What if, rather than via an all-out, full-frontal global assault with phasers blasting, aliens invaded Earth quietly instead, one family at a time? And what if their intention was something far less materially destructive than the total annihilation of our planet to harvest its natural resources or utilize it as some interplanetary way station? That’s the premise Scott Stewart toys around with in Dark Skies, his alien abduction thriller that, in spite of its myriad pacing problems and logic inconsistencies, still manages to register a fairly big blip on the creep-out meter.

Despite his background as a visual effects artist, Stewart abandons his familiar physical stylizations to work the fringes of the psychological by deploying this truism of scary movies: it’s always what you don’t see that is the scariest. And in the case of the oddly titled Dark Skies, what we don’t see is what creates the chaos in the lives of the Barretts, a seemingly typical suburban family experiencing a series of abnormal occurrences.

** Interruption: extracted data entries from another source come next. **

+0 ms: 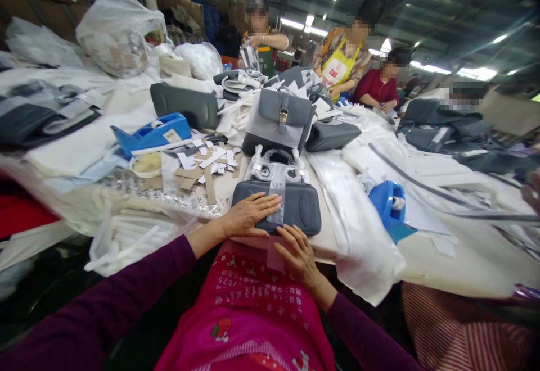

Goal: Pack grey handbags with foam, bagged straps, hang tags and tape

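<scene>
A dark grey handbag (pixel 301 209) lies on its side at the near edge of the table (pixel 442 258), its handles wrapped in clear plastic (pixel 276 170). A strip of clear tape runs across its base. My left hand (pixel 248 213) lies flat on the bag's base, fingers stretched out towards the tape. My right hand (pixel 297 253) rests at the bag's lower edge, fingers apart and curled against it. Both sleeves are dark purple, over a pink apron.
A blue tape dispenser (pixel 154 133) and paper scraps (pixel 206 163) lie to the left. A second blue dispenser (pixel 388 202) sits to the right. An upright grey handbag (pixel 280 121) stands behind. White wrapping sheets (pixel 358 219) hang over the edge. Three people work at the far end.
</scene>
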`<action>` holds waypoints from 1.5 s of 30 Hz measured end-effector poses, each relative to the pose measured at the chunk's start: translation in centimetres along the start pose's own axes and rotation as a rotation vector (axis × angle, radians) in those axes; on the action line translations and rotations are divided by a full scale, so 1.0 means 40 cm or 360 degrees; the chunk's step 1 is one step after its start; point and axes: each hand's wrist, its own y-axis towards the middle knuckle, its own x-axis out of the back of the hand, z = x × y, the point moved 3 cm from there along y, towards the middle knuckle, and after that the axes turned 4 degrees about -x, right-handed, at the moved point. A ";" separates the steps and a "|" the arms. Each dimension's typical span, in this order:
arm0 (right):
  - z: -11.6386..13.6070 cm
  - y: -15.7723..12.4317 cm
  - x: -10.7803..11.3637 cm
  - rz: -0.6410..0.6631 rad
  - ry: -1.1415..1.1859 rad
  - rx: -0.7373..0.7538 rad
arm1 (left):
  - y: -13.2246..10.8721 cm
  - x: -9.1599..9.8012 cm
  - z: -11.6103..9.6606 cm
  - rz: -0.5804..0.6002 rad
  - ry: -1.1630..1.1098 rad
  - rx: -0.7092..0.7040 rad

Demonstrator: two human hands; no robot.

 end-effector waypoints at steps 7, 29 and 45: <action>0.065 0.055 0.049 -0.0079 0.0182 -0.0102 | -0.006 0.002 -0.005 0.0002 0.0029 -0.0055; -0.085 0.240 0.012 0.0235 0.0307 -0.0958 | -0.020 -0.007 -0.012 -0.0193 -0.0096 0.0063; -0.111 0.293 -0.003 0.0634 -0.0262 -0.1018 | -0.015 -0.010 -0.011 -0.0209 -0.0026 0.0068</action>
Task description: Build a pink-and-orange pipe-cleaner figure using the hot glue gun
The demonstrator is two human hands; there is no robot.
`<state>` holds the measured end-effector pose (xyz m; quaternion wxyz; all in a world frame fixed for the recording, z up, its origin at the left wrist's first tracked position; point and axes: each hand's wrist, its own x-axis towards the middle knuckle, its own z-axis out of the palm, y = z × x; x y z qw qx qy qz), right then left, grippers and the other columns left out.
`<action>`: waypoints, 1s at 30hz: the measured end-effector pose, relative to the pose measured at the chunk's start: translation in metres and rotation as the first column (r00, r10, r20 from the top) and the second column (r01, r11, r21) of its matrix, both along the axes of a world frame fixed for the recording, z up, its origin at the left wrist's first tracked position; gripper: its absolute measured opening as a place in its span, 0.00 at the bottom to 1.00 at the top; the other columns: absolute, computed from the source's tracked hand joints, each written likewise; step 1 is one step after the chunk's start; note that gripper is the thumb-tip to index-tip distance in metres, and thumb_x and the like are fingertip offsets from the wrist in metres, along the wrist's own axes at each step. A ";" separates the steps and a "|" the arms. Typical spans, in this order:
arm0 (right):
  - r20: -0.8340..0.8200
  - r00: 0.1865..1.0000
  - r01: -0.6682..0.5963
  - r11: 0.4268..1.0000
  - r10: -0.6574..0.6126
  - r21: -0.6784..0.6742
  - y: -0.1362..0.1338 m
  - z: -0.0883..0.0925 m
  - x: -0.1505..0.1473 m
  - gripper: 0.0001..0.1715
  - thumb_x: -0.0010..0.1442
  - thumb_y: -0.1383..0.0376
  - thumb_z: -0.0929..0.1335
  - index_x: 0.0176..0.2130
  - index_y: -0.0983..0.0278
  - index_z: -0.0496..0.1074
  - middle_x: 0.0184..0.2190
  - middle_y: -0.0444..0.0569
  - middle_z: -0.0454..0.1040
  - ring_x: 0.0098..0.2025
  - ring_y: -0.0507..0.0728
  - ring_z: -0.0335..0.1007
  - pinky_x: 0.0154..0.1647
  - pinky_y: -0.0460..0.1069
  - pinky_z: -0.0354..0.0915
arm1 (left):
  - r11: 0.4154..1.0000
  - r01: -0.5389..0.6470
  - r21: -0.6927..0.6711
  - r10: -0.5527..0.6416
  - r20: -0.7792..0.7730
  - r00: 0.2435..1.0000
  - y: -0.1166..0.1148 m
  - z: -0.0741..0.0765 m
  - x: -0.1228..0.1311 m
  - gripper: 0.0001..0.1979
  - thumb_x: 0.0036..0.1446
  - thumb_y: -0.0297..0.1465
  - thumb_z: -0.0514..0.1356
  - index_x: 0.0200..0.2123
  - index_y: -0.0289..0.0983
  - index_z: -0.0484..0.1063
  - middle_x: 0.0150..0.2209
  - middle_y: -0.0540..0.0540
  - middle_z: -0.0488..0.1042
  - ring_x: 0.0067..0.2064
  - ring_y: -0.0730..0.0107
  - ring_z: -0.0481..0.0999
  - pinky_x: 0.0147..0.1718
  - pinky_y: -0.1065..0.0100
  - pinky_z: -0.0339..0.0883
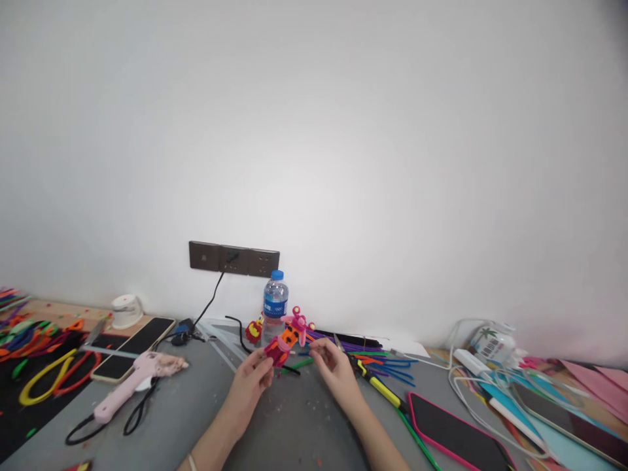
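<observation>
My left hand (pixel 252 379) is closed around a small pipe-cleaner figure (pixel 287 337) in red, orange and pink, holding it up over the grey mat (pixel 284 425). My right hand (pixel 333 369) sits just to the figure's right with the fingers pinched together near a thin green pipe cleaner (pixel 301 362); what they hold is too small to make out. A pile of coloured pipe cleaners (pixel 377 361) lies just beyond the right hand.
A water bottle (pixel 275 304) stands behind the figure by a wall socket strip (pixel 234 259). Left: a pink glue gun (pixel 130 379), a phone (pixel 135 347), more pipe cleaners (pixel 29 337), a white tub (pixel 126 311). Right: a pink-cased phone (pixel 456 435), yellow-handled pliers (pixel 377 386), white cables (pixel 478 386).
</observation>
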<state>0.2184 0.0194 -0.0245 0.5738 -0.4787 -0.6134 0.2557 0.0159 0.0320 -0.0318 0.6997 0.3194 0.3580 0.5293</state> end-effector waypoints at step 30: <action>-0.465 0.830 -0.399 0.911 0.308 -0.109 -0.020 0.034 -0.010 0.23 0.50 0.55 0.74 0.46 0.59 0.76 0.45 0.52 0.77 0.44 0.61 0.71 0.44 0.52 0.65 | 0.955 0.274 0.113 -0.259 -0.130 0.957 -0.011 0.008 0.002 0.21 0.38 0.42 0.72 0.32 0.33 0.78 0.21 0.51 0.68 0.22 0.78 0.59 0.24 0.73 0.51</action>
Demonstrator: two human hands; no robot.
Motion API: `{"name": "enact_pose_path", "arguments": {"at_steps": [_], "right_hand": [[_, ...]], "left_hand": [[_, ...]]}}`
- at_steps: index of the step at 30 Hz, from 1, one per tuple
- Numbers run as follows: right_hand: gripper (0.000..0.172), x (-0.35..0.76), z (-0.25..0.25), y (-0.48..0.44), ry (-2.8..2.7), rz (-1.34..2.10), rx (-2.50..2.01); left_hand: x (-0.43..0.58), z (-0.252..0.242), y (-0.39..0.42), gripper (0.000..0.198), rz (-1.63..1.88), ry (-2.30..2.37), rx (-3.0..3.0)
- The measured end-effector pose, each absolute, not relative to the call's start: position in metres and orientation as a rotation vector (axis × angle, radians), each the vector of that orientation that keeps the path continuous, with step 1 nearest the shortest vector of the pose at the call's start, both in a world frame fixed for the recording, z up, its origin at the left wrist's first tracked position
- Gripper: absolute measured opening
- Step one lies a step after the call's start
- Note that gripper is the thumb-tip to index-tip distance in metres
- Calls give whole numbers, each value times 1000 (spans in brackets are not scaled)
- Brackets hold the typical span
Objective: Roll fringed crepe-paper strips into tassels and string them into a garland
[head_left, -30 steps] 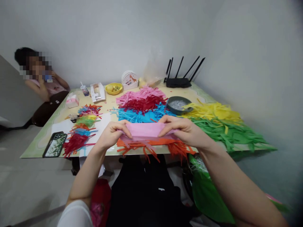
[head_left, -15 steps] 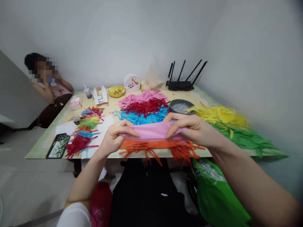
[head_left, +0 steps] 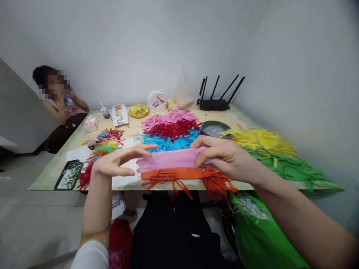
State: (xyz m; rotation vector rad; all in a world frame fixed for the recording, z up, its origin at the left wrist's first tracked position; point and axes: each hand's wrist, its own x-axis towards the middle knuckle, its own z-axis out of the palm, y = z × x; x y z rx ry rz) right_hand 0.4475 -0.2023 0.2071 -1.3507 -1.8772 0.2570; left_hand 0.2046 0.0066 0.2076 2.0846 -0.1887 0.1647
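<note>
My right hand [head_left: 221,157] pinches the right end of a folded pink paper strip [head_left: 168,160], held level just above the table's near edge. My left hand [head_left: 119,161] hovers to the left of the strip with fingers stretched out, holding nothing. Right below the pink strip lies an orange fringed paper strip [head_left: 182,176] that hangs over the table edge.
The table [head_left: 50,168] carries heaps of cut paper: pink [head_left: 171,116], dark red [head_left: 172,129], blue [head_left: 165,142], yellow [head_left: 259,137], green [head_left: 291,164]. There is a grey bowl [head_left: 214,128], a phone [head_left: 68,174], small fringed bundles [head_left: 105,140], a router [head_left: 214,104], a yellow dish [head_left: 138,110]. A person sits at the far left.
My left hand has let go of the pink strip's left end and opened, moving left. My right hand still holds the strip.
</note>
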Motion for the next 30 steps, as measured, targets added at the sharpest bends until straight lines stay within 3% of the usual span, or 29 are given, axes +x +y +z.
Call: {"name": "enact_pose_path", "arguments": {"at_steps": [2,6,13,16,17,21,25,30], "right_hand": [[39,443,210,-202,-1966,223,-1350],[40,437,212,-201,-2068,163,-1348],[36,456,222,-213,-2177,351,-1529],[65,454,222,-208,-2076,341,-1681],[63,450,217,-203,-2020,327,-1704],[19,433,189,-185,-1930,417,-1735],[25,429,172,-187,-1691,499,-1721],[20,426,162,-199,-1348,648,-1499]], "left_hand": [[217,211,5,61,198,-98,2104],[255,205,-15,38,109,70,2238],[256,195,-26,41,87,242,2240],[252,197,-33,37,137,281,2389],[252,197,-36,35,137,269,2426],[251,195,-41,35,137,255,2466],[245,186,-37,31,212,369,2280],[237,171,-35,22,430,412,1969]]}}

Struggling through rough times, realtor mom Lacy (Keri Russell) and unemployed architect dad Daniel (Josh Hamilton) focus their main interests on hiding from others just how deep a hole they’re in. Older son Jesse (Dakota Goyo) is the typical teen going through the trials of growing up, while younger brother Sam (Kadan Rockett) grapples to make sense of the nightmares he’s having that involve the “Sandman” who steals children’s eyes to feed his own progeny. Yes, it's another of those films where only the kid sees the evil and even draws it in crayon for the adults to see.

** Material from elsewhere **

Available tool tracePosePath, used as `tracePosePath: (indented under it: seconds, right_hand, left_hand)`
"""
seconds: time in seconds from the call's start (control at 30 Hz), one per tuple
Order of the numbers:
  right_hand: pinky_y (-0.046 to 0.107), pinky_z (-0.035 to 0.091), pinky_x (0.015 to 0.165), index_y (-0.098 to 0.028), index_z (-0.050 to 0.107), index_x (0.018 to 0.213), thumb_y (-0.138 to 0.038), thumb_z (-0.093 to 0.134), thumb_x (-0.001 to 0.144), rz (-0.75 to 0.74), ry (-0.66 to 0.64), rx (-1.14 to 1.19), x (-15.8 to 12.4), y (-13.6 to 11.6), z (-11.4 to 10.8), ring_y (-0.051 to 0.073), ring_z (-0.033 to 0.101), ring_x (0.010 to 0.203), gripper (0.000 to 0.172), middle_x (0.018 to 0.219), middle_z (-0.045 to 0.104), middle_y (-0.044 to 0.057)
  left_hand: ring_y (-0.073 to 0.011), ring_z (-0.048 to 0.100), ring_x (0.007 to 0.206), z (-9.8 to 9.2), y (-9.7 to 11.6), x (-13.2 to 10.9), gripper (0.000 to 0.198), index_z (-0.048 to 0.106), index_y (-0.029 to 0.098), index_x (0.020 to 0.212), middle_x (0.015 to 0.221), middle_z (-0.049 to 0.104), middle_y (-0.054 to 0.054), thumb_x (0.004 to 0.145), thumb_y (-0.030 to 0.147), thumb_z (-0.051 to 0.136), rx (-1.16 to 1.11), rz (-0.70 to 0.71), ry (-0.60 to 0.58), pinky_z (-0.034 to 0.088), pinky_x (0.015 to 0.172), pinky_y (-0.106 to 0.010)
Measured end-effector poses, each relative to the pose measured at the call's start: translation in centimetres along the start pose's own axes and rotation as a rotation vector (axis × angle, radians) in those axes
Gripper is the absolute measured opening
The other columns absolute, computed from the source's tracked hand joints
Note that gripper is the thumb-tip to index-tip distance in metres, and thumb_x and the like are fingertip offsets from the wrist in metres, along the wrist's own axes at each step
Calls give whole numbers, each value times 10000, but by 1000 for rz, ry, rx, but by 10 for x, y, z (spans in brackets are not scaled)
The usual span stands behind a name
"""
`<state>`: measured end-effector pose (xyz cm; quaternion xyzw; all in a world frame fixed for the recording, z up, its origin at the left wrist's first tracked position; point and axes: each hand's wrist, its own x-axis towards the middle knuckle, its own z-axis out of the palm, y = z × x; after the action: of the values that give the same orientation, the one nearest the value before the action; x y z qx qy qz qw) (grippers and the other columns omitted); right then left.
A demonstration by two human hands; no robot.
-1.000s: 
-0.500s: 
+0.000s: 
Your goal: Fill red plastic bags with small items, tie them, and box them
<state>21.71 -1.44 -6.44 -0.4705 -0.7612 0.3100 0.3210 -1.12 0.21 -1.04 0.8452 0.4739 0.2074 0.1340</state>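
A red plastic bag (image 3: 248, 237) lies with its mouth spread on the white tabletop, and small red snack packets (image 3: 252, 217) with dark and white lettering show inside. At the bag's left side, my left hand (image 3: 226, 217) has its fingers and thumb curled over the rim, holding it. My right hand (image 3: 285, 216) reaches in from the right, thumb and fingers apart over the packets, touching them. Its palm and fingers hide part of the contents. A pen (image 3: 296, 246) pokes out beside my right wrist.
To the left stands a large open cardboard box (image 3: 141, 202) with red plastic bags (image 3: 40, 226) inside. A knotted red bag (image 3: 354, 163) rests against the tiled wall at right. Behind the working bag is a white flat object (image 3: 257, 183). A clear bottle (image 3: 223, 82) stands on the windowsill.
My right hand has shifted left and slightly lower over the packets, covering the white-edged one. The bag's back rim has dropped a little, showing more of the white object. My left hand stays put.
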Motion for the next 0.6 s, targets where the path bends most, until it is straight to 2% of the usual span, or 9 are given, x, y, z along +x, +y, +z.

We soon learn that their economic struggles are the least of their worries, as an unseen force begins disrupting their lives by rearranging furniture, stacking pantry items in intricate formations, and otherwise causing seemingly harmless chaos in their routine.

After receiving no help from the local police, who brush off the mischief as simple pranks by the family’s children, further investigation leads Lacy and Daniel to believe the source of the madness to be extraterrestrial in nature. When an online paranormal expert (J.K. Simmons) whose drab apartment walls are covered with Area 51-type illustrations and photographs, suggests their escalation of nosebleeds, facial cuts, blackouts, and suicidal flocks of birds are cause for alarm, the Barretts realize that protection can only come from themselves.

There’s a nice little sense of doom and gloom that escalates throughout a significant portion of the film’s first half, as if we’re heading to a grand climax or some unexpected twist of fate. Though neither ever comes, (well, there is a bit of a twist, but it isn’t as effective as hoped for) there’s enough creepy atmosphere and disturbing affectation to keep us pinned to our seats despite an almost overwhelming familiarity of borrowed imagery from such films as Close Encounters of the Third Kind, Signs, and of course the godfather of all thinly plotted spook shows, Paranormal Activity. There’s a reason why the Paranormal films continue to roll in the dough despite four episodes of basically the same thing. It’s because scanning back through recorded surveillance footage to spot a ghostly apparition is still an extremely effective scare tactic. And Stewart uses it to maximum effect in Dark Skies.

Stewart’s central message -- which is formed from the notion that common suburban stress and anxiety come from the presence of alien beings intent on creating chaos in the world from inside our minds -- almost gets buried in an onslaught of half-baked ideas, dangling allegories, and borrowed references. But several genuinely startling scares -- most of them heightened by what we don’t see, or what happens just off screen -- coupled with his newfound visual restraint, are enough to make Scott Stewart’s Dark Skies slightly better than mediocre sci-fi fare. It’s certainly not as profound as sci-fi writer Archur C. Clarke’s quote that opens the film, but as a genre film that doesn’t attempt to bite off more that it can chew, it’s a much needed break from the norm.

(Released by The Weinstein Company and rated "PG-13" by MPAA.)